Release Date: February 28, 2008 This content is archived.
BUFFALO, N.Y. -- A grassroots cyberspace campaign by a graduate student in the University at Buffalo School of Social Work to raise money for research on a cancer from which she is recovering has earned her top-10 honors in a national online charity fund-raising competition and raised more than $30,000 for a charity dedicated to raising awareness and research funds related to the cancer.
Mary Sorens gathered 622 donors -- most willing to donate about $10 -- to support the Liddy Shriver Sarcoma Initiative, a non-profit group dedicated to increasing awareness and research funds for sarcoma, a cancer affecting connective tissue such as bones, muscles and joints.
Using contacts she cultivated in an online sarcoma support group she began in 2005, Sorens raised more than $17,000 for the charity. She also earned $13,000 in prize money from Causes Giving Challenge on Facebook, the organization sponsoring the charity competition, including three $1,000 awards for attracting the most donors in a 24-hour period. She is donating the money to the Liddy Shriver Sarcoma Initiative to support competitive research grants.
"It was exhilarating, frustrating, encouraging and exhausting all at once," says Sorens, a resident of the Town of Tonawanda who has been an active volunteer counseling other sarcoma patients online.
"I feel like it has opened doors for my personal direction in life. It made me realize I actually enjoy advocacy," she says. "Before I knew I enjoyed patient support. But this Causes Giving Challenge was exciting. It stretched me and made me think. It made me realize fund-raising can actually be fun."
The 622 contributions Sorens and her friends assembled earned her eighth-place honors among 747 charities competing in the national contest. Launched Dec. 13 and ending Jan. 31, the contest tried to take advantage of emerging social patterns using the latest technology, showing those participating how they could attract more donors and increase awareness of their causes using cutting-edge social networking sites.
Sorens entered the contest late, on Jan. 1, but won three of the $1,000 daily prizes for finding the most pledges of any group in the contest in a 24-hour period.

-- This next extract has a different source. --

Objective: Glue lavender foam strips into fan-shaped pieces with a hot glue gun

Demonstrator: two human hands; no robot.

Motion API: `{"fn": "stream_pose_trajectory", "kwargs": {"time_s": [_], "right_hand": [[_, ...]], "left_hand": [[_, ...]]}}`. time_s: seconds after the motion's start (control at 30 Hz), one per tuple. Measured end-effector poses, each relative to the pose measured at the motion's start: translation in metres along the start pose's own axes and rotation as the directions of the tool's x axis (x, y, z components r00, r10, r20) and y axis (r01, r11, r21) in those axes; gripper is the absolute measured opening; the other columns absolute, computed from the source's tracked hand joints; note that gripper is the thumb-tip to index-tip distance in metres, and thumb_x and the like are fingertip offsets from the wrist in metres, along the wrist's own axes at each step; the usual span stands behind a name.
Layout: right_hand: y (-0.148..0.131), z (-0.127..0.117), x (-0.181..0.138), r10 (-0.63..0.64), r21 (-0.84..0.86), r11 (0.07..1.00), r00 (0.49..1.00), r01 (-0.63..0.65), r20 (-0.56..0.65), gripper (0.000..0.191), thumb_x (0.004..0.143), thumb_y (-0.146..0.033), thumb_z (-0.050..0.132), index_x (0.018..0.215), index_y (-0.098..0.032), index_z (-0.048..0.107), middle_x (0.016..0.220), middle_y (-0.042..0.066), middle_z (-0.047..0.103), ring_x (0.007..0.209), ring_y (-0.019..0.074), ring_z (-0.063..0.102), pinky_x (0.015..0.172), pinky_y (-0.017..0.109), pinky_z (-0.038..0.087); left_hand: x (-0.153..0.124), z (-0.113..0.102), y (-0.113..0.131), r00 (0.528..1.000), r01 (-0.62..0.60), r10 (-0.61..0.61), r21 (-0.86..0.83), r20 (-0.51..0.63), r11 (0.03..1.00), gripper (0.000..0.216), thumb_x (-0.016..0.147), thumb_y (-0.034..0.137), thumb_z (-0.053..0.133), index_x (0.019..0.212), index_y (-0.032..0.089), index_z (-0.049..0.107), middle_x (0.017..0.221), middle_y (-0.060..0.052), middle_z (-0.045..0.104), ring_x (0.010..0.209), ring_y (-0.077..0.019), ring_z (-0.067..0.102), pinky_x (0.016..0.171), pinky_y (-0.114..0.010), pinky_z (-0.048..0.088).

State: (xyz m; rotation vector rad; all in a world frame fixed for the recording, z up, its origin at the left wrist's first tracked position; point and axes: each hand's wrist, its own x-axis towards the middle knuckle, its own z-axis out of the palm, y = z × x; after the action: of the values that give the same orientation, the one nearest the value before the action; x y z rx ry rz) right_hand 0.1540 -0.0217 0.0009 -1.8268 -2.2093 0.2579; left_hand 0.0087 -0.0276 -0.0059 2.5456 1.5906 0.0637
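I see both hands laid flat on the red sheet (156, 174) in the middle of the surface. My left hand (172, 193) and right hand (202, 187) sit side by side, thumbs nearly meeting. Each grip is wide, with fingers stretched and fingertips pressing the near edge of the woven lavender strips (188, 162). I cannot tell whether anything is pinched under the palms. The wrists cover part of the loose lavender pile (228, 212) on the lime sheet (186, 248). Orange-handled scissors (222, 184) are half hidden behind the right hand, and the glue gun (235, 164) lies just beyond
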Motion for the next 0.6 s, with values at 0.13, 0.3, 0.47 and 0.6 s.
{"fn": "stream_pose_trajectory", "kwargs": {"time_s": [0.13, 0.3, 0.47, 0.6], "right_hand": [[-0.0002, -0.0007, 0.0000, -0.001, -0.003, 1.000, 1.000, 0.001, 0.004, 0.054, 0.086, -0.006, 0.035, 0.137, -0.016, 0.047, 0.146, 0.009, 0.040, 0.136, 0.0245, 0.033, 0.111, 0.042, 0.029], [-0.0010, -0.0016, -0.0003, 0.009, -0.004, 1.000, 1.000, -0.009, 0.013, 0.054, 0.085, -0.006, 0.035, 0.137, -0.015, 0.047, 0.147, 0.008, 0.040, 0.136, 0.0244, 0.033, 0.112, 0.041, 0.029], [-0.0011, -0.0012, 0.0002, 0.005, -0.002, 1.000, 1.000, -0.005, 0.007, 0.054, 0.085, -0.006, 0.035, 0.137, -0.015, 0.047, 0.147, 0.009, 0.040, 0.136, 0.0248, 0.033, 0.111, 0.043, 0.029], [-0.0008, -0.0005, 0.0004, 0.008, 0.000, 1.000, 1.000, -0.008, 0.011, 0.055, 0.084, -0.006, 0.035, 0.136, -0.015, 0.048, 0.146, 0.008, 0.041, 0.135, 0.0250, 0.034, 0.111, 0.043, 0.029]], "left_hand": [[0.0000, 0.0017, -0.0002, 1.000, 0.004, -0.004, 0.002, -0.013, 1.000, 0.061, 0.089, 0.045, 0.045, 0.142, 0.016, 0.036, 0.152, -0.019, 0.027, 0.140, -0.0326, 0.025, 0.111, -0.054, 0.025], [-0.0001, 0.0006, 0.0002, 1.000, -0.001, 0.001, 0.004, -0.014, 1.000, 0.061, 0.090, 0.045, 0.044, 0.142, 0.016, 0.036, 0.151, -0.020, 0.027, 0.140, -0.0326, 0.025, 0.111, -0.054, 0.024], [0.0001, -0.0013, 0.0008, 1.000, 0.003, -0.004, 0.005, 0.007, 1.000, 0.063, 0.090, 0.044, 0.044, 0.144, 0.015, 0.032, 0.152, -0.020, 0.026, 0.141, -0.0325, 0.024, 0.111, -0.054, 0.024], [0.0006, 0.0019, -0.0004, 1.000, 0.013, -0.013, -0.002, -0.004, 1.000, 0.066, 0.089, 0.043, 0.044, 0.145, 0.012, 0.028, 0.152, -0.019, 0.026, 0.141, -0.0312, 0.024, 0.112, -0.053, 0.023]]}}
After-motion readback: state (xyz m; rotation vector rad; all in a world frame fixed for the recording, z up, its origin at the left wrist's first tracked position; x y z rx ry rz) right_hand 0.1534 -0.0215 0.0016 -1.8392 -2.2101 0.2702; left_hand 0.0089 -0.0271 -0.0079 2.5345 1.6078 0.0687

"First we went to friends and family," she says. "But we exhausted that pretty quickly. Then I went to my online support group Adult Bone Cancer Survivors and then to other online communities, all sarcoma-related. Toward the end we went to anyone we could think of who had cancer or had some awareness of it."
Sorens said competing for the $1,000 daily prizes was especially invigorating.

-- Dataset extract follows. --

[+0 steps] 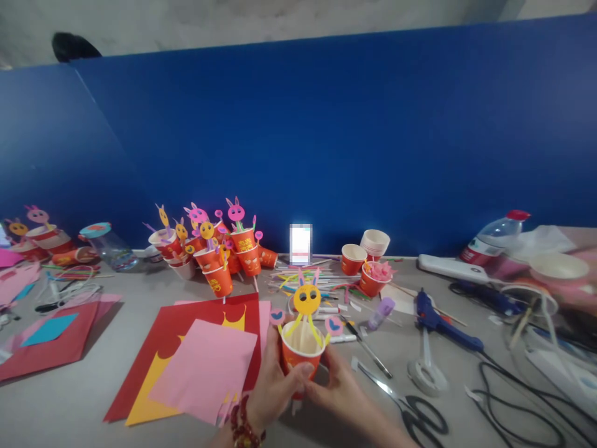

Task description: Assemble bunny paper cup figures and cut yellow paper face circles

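A red paper cup [303,339] with a cream inside is upright at the front middle, held between both my hands. My left hand [275,379], a beaded bracelet on its wrist, wraps the cup's left side with the thumb across the front. My right hand [338,382] closes on the cup's right side, thumb near its lower front. Out of the cup rises a yellow paper bunny face [306,300] with pink ears on yellow strips. Pink paper rounds with blue hearts stick out at either side of the rim. My fingers behind the cup are hidden.
Coloured paper sheets [205,367] lie left of my hands. Scissors [415,414], a tape roll [428,373] and a blue glue gun [438,320] with its cord lie right. Finished bunny cups [217,280] stand behind left, several spare cups [353,258] behind right, before a blue partition [298,137].
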The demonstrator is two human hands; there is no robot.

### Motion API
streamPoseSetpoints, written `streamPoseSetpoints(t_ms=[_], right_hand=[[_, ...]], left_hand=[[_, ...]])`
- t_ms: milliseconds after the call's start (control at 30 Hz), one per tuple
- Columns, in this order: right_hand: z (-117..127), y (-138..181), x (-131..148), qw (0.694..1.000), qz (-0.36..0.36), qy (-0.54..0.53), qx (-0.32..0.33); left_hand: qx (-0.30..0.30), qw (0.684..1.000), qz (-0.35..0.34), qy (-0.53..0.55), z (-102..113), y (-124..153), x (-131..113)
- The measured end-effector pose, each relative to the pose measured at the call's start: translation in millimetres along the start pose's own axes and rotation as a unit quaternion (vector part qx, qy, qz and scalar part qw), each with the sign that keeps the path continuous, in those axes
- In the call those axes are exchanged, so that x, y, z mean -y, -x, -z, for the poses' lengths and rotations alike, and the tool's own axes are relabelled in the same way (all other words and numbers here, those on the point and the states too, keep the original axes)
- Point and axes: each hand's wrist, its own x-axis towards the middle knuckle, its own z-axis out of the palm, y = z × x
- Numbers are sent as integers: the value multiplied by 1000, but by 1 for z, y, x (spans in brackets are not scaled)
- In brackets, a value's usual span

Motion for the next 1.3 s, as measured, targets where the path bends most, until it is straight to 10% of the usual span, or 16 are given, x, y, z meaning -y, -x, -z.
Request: streamPoseSetpoints(t_ms=[500,1300], right_hand=[[22,13,-15,977,-41,209,-27],[17,18,-21,974,29,224,18]], left_hand=[[-143,987,-54,-56,16,-9,-15],[-138,987,-62,-59,16,-10,-22]])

"We'd be staying up all night, watching the numbers on the site until the last minute," she says. "That was crazy."
Sarcoma is a rare form of cancer, making up about 1 percent of all cases of adult cancers. Sorens was diagnosed four years ago with osteosarcoma, a bone cancer. She had surgery in 2003, during which doctors removed a significant portion of her right arm, replacing it with titanium and bone from a donor. Her cancer is considered a low-grade form and has not been present since her surgery, she says. Research shows she faces a 10 percent chance of having her cancer recur, an unusually low percentage for sarcomas, according to Sorens.
"The prognosis is pretty good for low-grade forms of this disease," says Sorens. "But low-grade forms are very rare. Most of the people I have met through my support group have had very aggressive forms of osteosarcomas and other sarcomas.
"Everyone wants to know what the odds are it will come back. What no one thinks about is how much pain you are in and how much disability you have. Treatments of sarcomas are aggressive and surgeries are aggressive. Patients are left with pain and lifelong effects after treatment. Most have aggressive surgeries that change their limbs."
Sorens has been involved with hundreds of sarcoma patients, largely through her online support group, most of whom are in their 20s and 30s. She plans on becoming an oncology social worker after she receives her master's degree from UB's School of Social Work. And the more she talks with other patients, the more she realizes the need for research.
"Because I've been involved with so many patients who are sick and dying, I realize you can only do so much with words," Sorens says. "If you don't have money to fund research, people keep dying. That's pretty much it."
Sorens says she will continue her work with Team Sarcoma, an ongoing effort organized through the Liddy Shriver Sarcoma Initiative, designing T-shirts and getting involved in other online Team Sarcoma projects. She plans a trip to Europe this summer with the Liddy Shriver group to increase awareness and raise money for research. The initiative has another UB connection, Sorens says. Bruce Shriver, one of the founders, earned his doctorate in computer science from UB.